▶ [Dataset content]
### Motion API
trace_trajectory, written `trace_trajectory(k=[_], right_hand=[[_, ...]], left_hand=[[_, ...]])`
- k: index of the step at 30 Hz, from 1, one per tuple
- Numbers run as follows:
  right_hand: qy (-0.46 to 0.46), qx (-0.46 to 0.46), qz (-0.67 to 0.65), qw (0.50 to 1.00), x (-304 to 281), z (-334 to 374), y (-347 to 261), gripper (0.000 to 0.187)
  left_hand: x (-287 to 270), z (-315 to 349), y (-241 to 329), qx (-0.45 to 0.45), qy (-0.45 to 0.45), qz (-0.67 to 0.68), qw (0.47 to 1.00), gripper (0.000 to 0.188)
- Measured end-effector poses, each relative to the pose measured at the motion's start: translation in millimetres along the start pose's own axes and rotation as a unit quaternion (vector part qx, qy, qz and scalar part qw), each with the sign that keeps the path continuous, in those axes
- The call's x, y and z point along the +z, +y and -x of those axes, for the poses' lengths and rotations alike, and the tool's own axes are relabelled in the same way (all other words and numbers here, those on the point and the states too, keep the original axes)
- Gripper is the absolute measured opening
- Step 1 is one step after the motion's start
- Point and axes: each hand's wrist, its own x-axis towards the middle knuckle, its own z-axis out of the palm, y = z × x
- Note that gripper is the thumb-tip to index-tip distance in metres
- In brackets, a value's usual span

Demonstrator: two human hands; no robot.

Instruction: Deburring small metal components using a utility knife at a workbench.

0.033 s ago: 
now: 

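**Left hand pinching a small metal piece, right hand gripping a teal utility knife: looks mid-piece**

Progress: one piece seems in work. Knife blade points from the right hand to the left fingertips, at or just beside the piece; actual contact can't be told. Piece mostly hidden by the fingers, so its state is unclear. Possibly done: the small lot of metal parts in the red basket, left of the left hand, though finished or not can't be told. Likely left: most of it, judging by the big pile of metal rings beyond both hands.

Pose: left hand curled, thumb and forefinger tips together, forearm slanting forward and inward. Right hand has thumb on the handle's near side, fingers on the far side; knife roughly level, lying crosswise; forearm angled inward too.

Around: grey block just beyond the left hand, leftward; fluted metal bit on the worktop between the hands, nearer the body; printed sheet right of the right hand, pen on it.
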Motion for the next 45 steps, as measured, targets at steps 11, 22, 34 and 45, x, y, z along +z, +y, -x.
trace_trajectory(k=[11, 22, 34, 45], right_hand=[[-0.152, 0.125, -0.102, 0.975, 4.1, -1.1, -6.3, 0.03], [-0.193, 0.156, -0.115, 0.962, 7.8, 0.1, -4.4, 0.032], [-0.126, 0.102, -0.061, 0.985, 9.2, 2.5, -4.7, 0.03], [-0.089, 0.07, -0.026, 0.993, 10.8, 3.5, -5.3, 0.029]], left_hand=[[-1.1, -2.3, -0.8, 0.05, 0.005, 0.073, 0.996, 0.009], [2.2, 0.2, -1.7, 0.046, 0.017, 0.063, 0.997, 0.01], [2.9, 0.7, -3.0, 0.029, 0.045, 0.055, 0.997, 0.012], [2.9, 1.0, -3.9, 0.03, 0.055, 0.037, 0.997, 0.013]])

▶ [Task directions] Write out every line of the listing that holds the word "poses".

▶ [Solution to the exercise]
- Measured end-effector poses, each relative to the pose measured at the motion's start: translation in millimetres along the start pose's own axes and rotation as a unit quaternion (vector part qx, qy, qz and scalar part qw), each with the sign that keeps the path continuous, in those axes
- The call's x, y and z point along the +z, +y and -x of those axes, for the poses' lengths and rotations alike, and the tool's own axes are relabelled in the same way (all other words and numbers here, those on the point and the states too, keep the original axes)

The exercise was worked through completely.